> _Required action_
Using the material below, print the line that contains "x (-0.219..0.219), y", the line that contains "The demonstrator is", and every line in between, exactly and nothing else.

> _Data shown_
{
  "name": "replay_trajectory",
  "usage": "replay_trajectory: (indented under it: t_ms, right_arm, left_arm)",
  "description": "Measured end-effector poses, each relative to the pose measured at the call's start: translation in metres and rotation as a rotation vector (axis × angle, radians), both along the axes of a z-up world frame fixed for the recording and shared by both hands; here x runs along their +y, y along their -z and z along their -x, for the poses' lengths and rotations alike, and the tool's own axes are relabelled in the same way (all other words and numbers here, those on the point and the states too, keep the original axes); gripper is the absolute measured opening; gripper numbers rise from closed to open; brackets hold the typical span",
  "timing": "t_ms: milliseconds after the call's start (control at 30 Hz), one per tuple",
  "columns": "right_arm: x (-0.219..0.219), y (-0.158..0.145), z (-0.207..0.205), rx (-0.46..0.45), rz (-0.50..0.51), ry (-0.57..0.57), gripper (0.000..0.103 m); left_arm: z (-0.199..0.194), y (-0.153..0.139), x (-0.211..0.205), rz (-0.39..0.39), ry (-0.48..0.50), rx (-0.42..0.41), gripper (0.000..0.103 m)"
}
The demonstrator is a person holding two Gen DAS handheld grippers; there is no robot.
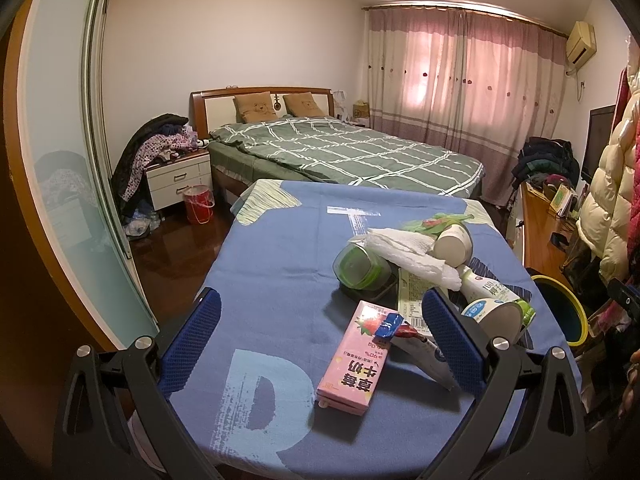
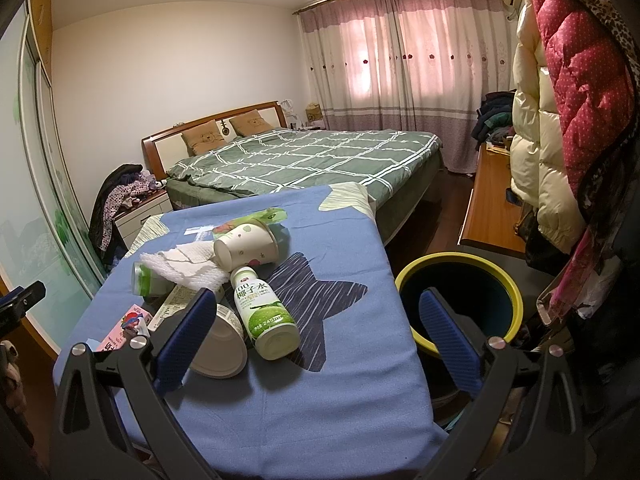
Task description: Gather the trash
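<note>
Trash lies in a heap on the blue-clothed table point(image 1: 272, 264). A pink milk carton point(image 1: 354, 356) lies flat between the fingers of my open left gripper point(image 1: 320, 320), with a small blue wrapper point(image 1: 387, 326) on it. Behind are a green cup point(image 1: 360, 266), a white paper towel point(image 1: 408, 254), a paper cup point(image 1: 454, 242), a coconut-water bottle point(image 1: 486, 284) and a white tub point(image 1: 500, 316). My open right gripper point(image 2: 316, 316) hovers over the table's right edge point(image 2: 404, 312). The bottle point(image 2: 264, 312), tub point(image 2: 222, 344), paper cup point(image 2: 248, 246) and towel point(image 2: 188, 266) lie to its left. The yellow-rimmed bin point(image 2: 460, 264) stands right of the table.
A bed with a green checked quilt point(image 1: 344, 152) stands behind the table. A nightstand with clothes point(image 1: 178, 172) and a red bucket point(image 1: 198, 204) are at the left. A wooden desk point(image 2: 488, 204) and hanging coats point(image 2: 560, 120) are at the right. A sliding wardrobe door point(image 1: 60, 140) lines the left wall.
</note>
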State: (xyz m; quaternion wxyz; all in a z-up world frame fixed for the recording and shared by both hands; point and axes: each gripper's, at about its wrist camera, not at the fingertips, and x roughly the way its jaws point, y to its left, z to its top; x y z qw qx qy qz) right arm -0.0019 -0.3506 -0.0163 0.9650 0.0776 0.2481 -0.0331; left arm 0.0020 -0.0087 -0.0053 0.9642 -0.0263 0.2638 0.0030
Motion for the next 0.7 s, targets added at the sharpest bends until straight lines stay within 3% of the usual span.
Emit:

> _Your solution_
  "columns": "right_arm: x (-0.219..0.219), y (-0.158..0.145), z (-0.207..0.205), rx (-0.46..0.45), rz (-0.50..0.51), ry (-0.57..0.57), gripper (0.000..0.103 m); left_arm: z (-0.199..0.194), y (-0.153..0.139), x (-0.211..0.205), rz (-0.39..0.39), ry (-0.48..0.50), rx (-0.42..0.41), gripper (0.000..0.103 m)"
}
The demonstrator is a person holding two Gen DAS handheld grippers; there is no robot.

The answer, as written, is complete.